Solved – Market Basket Analysis: comparing rules between two models

association-rules

Given two independent MBA models 1 and 2 (each model is a set of rules with calcualted support, confidence and lift metrics) that were generated on subsets of large population of transactions, how to effectively compare rules between models? In particular, how to detect the biggest movers (up and down) from one model to the other.

So far, my approach has been as follows:

set thresholds for support, confidence, and lift (e.g. given rule $ A: support(A) > 0.001, confidence(A) > 0.1, lift(A) > 10 $) and filter out rules below these thresholds from both models;
for each rule $ A $ compare its log-lifts between models 1 and 2: $$ \mid log(lift_1(A)) – log(lift_2(A)) \mid $$ and select rules with largest difference

The goal is to identify set of rules that change the most between two models. I am looking for both validation of given approach and better alternatives – thank you!

Best Answer

Association analysis isn't a technique I really use very often so hopefully someone else can chime in, but I think the approach you're using makes sense. The real question is: how do you want to define "difference" between your models? If your main concern is lift, then I believe your approach makes sense. You might also want to try measuring the difference in confidence and support as well, so you could have three sets of rules with large "differences" to explore (different lift, different support, and different confidence.

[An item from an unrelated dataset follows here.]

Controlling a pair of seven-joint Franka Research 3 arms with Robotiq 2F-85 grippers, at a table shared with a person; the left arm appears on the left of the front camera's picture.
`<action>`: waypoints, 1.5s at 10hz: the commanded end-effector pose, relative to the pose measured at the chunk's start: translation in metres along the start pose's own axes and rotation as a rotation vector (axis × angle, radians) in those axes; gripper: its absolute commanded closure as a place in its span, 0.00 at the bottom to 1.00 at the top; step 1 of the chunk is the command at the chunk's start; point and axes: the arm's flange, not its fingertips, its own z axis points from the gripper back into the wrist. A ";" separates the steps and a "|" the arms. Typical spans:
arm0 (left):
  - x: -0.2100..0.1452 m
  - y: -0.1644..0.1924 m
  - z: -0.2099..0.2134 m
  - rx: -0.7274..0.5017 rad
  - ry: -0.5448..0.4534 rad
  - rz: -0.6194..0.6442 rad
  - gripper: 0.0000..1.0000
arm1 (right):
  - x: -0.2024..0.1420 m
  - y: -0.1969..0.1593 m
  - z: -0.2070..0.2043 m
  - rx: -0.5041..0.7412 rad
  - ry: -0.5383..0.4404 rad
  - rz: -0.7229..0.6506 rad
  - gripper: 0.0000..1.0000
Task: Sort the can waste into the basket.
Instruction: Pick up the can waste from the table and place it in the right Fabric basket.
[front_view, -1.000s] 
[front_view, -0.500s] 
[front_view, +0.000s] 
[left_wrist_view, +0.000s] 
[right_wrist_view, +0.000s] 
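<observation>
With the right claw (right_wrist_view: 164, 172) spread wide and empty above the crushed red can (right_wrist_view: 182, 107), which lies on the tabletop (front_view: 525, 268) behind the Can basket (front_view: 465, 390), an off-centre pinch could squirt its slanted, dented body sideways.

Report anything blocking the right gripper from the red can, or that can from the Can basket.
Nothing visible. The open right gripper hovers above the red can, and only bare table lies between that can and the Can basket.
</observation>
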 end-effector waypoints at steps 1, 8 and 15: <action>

It also might be worthwhile to develop a metric that combines the differences in lift, confidence, and support. If you value one of these statistics more than the others (looks like you're mainly interested in lift) you could up/down weight particular statistics in your metric, i.e. take a weighted average. If you're going to combine these statistics, you should consider rescaling your values based on the max value each statistic achieves in a given model or across both models. You'll really have to play around a bit to decide what works best for you.

One problem I see with your approach is that you are filtering out rules below a threshhold from your models: it's very likely that some rules will appear in one model above your threshholds but not the other. As a consequence, rules that are the most different between your two models probably won't appear in your calculations at all. Perhaps one rule has very high support, confidence and lift in one model but negligible support, confidence and lift in the other. Theoretically, this is precisely the kind of rule you are trying to target, but you won't be able to calculate your difference metric at all (if I understand your stated process correctly).

Here's how I would recommend modifying your procedure:

Instead of removing rules below a threshhold from the rulesets for both models, retain all the rules in each ruleset but for the purposes of your calculation only consider rules that are above your given threshholds in at least one of your models. This way, you will target your most powerful rules, but still be able to calculate the difference between your two models in the case that some rules have very low support, confidence, or lift in one model but not the other. Alternatively, at the very least you should ensure that you calculate the appropriate statistics for the rules that appear in each model above your threshold (i.e. trim down the ruleset for each model, but then for all rules that appear in model A but not B, calculate the statistics for those rules in model B).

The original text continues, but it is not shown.